Task requirements.
The entries that follow must be given again exactly, with no pictures kept.

[Input Boundary: Start]

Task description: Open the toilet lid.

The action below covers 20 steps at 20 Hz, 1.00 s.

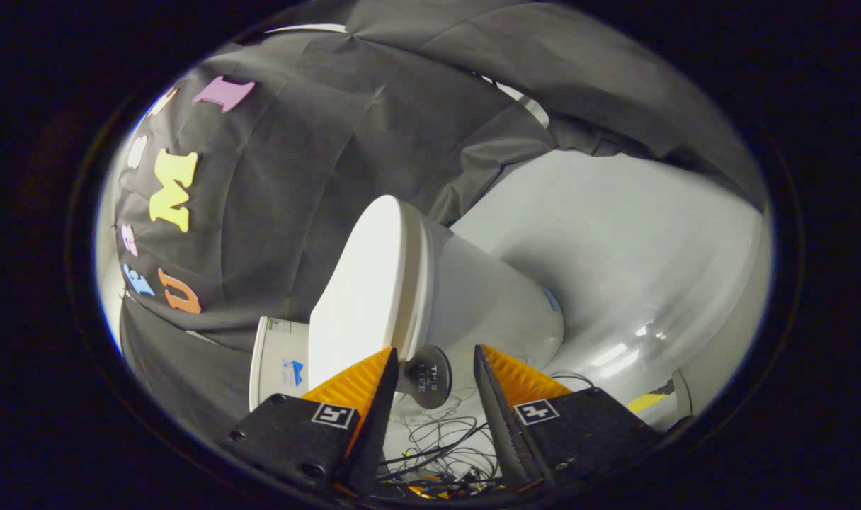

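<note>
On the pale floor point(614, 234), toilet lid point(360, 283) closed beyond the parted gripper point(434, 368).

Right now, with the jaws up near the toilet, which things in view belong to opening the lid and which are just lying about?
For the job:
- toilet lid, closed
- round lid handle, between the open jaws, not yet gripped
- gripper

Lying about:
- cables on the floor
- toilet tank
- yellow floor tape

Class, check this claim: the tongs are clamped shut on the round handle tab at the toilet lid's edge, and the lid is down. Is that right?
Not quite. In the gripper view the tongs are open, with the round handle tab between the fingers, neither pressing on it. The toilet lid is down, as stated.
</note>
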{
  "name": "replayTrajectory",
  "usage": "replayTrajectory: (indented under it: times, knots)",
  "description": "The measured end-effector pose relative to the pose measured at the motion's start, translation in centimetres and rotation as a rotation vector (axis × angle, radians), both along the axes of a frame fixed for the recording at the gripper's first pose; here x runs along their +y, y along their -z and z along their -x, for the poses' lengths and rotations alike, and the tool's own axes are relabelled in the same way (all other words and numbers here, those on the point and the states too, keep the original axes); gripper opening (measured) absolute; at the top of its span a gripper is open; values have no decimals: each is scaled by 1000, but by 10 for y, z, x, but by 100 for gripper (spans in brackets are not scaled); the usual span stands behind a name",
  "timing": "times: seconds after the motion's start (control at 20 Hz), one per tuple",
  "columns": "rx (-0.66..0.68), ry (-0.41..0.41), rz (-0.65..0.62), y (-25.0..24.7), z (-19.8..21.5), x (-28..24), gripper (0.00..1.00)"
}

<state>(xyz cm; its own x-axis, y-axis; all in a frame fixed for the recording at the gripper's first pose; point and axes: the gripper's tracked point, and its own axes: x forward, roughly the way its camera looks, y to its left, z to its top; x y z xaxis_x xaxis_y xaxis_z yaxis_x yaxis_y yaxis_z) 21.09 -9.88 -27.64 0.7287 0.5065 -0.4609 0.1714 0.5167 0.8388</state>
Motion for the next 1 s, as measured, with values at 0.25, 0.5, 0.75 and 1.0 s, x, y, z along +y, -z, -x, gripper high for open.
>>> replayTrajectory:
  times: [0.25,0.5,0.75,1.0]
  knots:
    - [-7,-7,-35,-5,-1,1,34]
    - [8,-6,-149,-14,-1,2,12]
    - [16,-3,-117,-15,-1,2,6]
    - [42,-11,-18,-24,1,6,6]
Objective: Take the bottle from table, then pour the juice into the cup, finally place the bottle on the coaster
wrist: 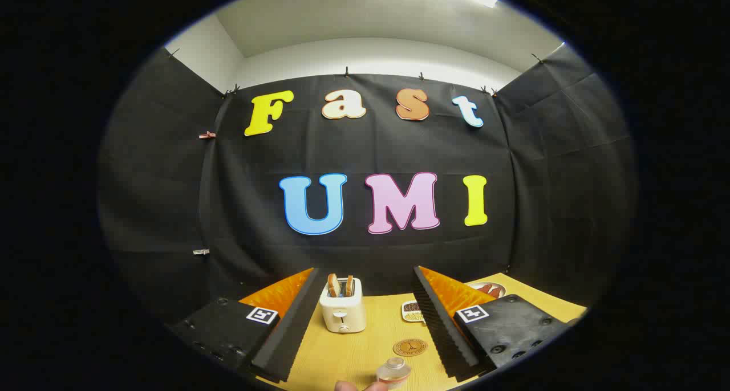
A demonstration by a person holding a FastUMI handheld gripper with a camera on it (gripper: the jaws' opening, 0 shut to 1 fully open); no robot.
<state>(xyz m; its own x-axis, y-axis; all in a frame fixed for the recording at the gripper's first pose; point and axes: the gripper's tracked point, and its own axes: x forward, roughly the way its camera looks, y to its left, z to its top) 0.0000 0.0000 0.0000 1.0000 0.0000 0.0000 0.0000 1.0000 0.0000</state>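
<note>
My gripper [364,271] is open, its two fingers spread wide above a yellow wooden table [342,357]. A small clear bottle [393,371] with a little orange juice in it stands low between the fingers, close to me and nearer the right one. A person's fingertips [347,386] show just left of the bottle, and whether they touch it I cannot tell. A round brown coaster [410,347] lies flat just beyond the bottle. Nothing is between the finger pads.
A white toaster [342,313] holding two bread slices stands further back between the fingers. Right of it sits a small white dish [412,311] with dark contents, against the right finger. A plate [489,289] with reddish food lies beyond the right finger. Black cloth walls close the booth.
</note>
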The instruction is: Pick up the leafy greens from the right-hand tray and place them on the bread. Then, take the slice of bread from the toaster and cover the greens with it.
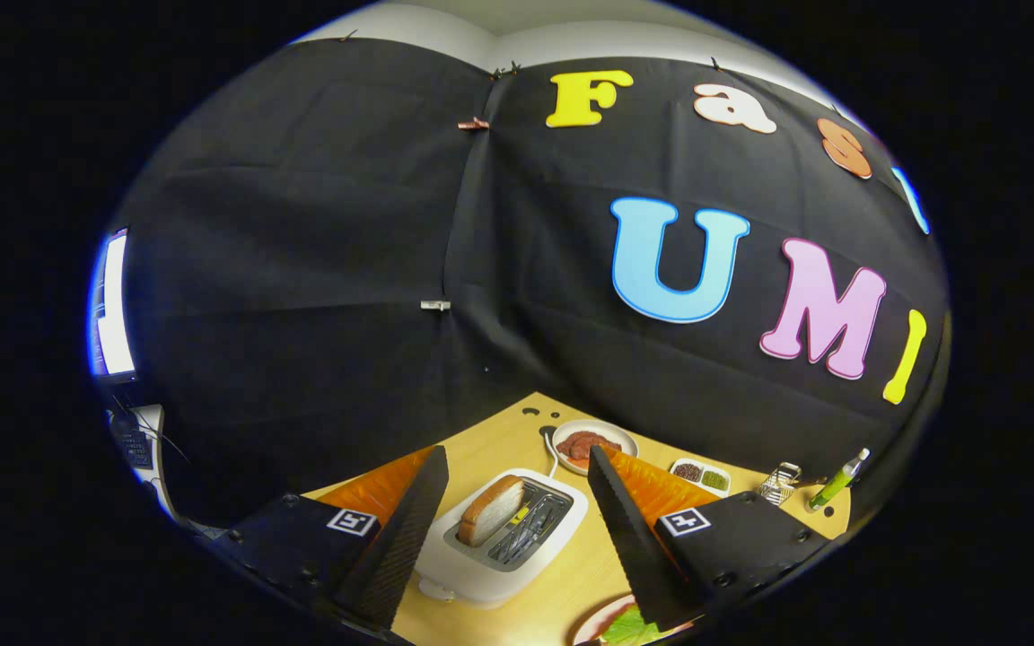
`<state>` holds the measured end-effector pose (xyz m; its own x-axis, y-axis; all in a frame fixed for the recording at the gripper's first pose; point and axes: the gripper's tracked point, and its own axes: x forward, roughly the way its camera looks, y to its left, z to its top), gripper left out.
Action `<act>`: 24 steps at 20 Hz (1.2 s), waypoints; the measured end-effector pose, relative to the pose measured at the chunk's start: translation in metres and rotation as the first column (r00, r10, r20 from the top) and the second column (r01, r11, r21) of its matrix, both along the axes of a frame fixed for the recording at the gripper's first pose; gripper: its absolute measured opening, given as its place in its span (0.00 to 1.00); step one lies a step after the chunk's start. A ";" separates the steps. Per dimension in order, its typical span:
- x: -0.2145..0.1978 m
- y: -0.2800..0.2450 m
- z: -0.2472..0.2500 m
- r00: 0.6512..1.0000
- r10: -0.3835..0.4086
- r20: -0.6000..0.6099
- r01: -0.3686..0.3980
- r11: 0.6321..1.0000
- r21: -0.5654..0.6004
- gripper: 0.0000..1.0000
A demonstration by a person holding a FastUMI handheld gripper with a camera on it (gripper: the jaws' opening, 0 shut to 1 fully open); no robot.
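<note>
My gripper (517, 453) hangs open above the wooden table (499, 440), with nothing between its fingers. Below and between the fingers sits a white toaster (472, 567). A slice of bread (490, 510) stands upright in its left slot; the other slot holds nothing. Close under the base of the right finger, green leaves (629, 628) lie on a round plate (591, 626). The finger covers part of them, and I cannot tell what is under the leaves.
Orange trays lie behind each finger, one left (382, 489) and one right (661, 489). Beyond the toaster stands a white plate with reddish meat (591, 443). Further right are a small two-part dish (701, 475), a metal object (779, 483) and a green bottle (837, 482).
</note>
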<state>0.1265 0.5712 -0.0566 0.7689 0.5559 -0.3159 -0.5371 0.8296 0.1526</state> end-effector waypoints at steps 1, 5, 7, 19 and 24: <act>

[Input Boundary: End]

Solved problem.
Task description: Open the toilet lid.

The action below covers 20 steps at 20 Hz, 1.00 s.


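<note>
On the pale floor point(614, 234), toilet lid point(360, 283) closed beyond the parted gripper point(434, 368).

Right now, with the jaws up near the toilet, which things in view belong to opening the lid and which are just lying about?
For the job:
- toilet lid, closed
- round lid handle, between the open jaws, not yet gripped
- gripper

Lying about:
- cables on the floor
- toilet tank
- yellow floor tape

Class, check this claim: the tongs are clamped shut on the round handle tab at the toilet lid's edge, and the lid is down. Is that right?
Not quite. In the gripper view the tongs are open, with the round handle tab between the fingers, neither pressing on it. The toilet lid is down, as stated.
</note>
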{
  "name": "replayTrajectory",
  "usage": "replayTrajectory: (indented under it: times, knots)",
  "description": "The measured end-effector pose relative to the pose measured at the motion's start, translation in centimetres and rotation as a rotation vector (axis × angle, radians), both along the axes of a frame fixed for the recording at the gripper's first pose; here x runs along their +y, y along their -z and z along their -x, for the poses' lengths and rotations alike, and the tool's own axes are relabelled in the same way (all other words and numbers here, those on the point and the states too, keep the original axes); gripper opening (measured) absolute; at the top of its span a gripper is open; values have no decimals: each is scaled by 1000, but by 10 for y, z, x, but by 100 for gripper (spans in brackets are not scaled); the usual span stands behind a name",
  "timing": "times: seconds after the motion's start (control at 20 Hz), one per tuple",
  "columns": "rx (-0.66..0.68), ry (-0.41..0.41), rz (-0.65..0.62), y (-25.0..24.7), z (-19.8..21.5), x (-28..24), gripper (0.00..1.00)"
}

<state>(xyz cm; its own x-axis, y-axis; all in a frame fixed for the recording at the gripper's first pose; point and axes: the gripper's tracked point, and its own axes: x forward, roughly the way its camera looks, y to its left, z to its top; x y z xaxis_x xaxis_y xaxis_z yaxis_x yaxis_y yaxis_z) 21.09 -9.88 -27.64 0.7287 0.5065 -0.4609 0.1714 0.5167 0.8388</state>
Motion for the next 1 s, as measured, with values at 0.25, 0.5, 0.75 and 1.0 s, x, y, z along +y, -z, -x, gripper high for open.
>>> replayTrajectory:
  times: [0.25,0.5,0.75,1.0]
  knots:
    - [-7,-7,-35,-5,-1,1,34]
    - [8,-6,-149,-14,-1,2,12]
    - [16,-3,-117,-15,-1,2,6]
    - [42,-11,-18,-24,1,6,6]
Objective: Take the bottle from table, then pour the juice into the cup, finally place the bottle on the coaster
wrist: 
A demonstration by a person holding a FastUMI handheld gripper with a camera on it (gripper: the jaws' opening, 0 shut to 1 fully open); no robot.
<state>(xyz m; its own x-axis, y-axis; all in a frame fixed for the recording at the gripper's first pose; point and axes: the gripper's tracked point, and its own axes: x forward, roughly the way its camera looks, y to its left, z to its top) 0.0000 0.0000 0.0000 1.0000 0.0000 0.0000 0.0000 1.0000 0.0000</state>
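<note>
My gripper [364,271] is open, its two fingers spread wide above a yellow wooden table [342,357]. A small clear bottle [393,371] with a little orange juice in it stands low between the fingers, close to me and nearer the right one. A person's fingertips [347,386] show just left of the bottle, and whether they touch it I cannot tell. A round brown coaster [410,347] lies flat just beyond the bottle. Nothing is between the finger pads.
A white toaster [342,313] holding two bread slices stands further back between the fingers. Right of it sits a small white dish [412,311] with dark contents, against the right finger. A plate [489,289] with reddish food lies beyond the right finger. Black cloth walls close the booth.
</note>
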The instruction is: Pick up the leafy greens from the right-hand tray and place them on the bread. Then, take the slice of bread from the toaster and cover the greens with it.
`<state>` holds the measured end-effector pose (xyz m; its own x-axis, y-axis; all in a frame fixed for the recording at the gripper's first pose; point and axes: the gripper's tracked point, and its own axes: x forward, roughly the way its camera looks, y to its left, z to its top), gripper left out.
Action `<act>`: 24 steps at 20 Hz (1.2 s), waypoints; the measured end-effector pose, relative to the pose measured at the chunk's start: translation in metres and rotation as the first column (r00, r10, r20 from the top) and the second column (r01, r11, r21) of its matrix, both along the axes of a frame fixed for the recording at the gripper's first pose; gripper: its absolute measured opening, given as its place in its span (0.00 to 1.00); step one lies a step after the chunk's start. A ";" separates the steps. Per dimension in order, its typical span:
- x: -0.2145..0.1978 m
- y: -0.2800..0.2450 m
- z: -0.2472..0.2500 m
- r00: 0.6512..1.0000
- r10: -0.3835..0.4086
- r20: -0.6000..0.6099
- r01: -0.3686..0.3980
- r11: 0.6321..1.0000
- r21: -0.5654..0.6004
- gripper: 0.0000..1.0000
A demonstration by a person holding a FastUMI handheld gripper with a camera on it (gripper: the jaws' opening, 0 shut to 1 fully open); no robot.
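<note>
My gripper (517, 453) hangs open above the wooden table (499, 440), with nothing between its fingers. Below and between the fingers sits a white toaster (472, 567). A slice of bread (490, 510) stands upright in its left slot; the other slot holds nothing. Close under the base of the right finger, green leaves (629, 628) lie on a round plate (591, 626). The finger covers part of them, and I cannot tell what is under the leaves.
Orange trays lie behind each finger, one left (382, 489) and one right (661, 489). Beyond the toaster stands a white plate with reddish meat (591, 443). Further right are a small two-part dish (701, 475), a metal object (779, 483) and a green bottle (837, 482).
</note>
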<state>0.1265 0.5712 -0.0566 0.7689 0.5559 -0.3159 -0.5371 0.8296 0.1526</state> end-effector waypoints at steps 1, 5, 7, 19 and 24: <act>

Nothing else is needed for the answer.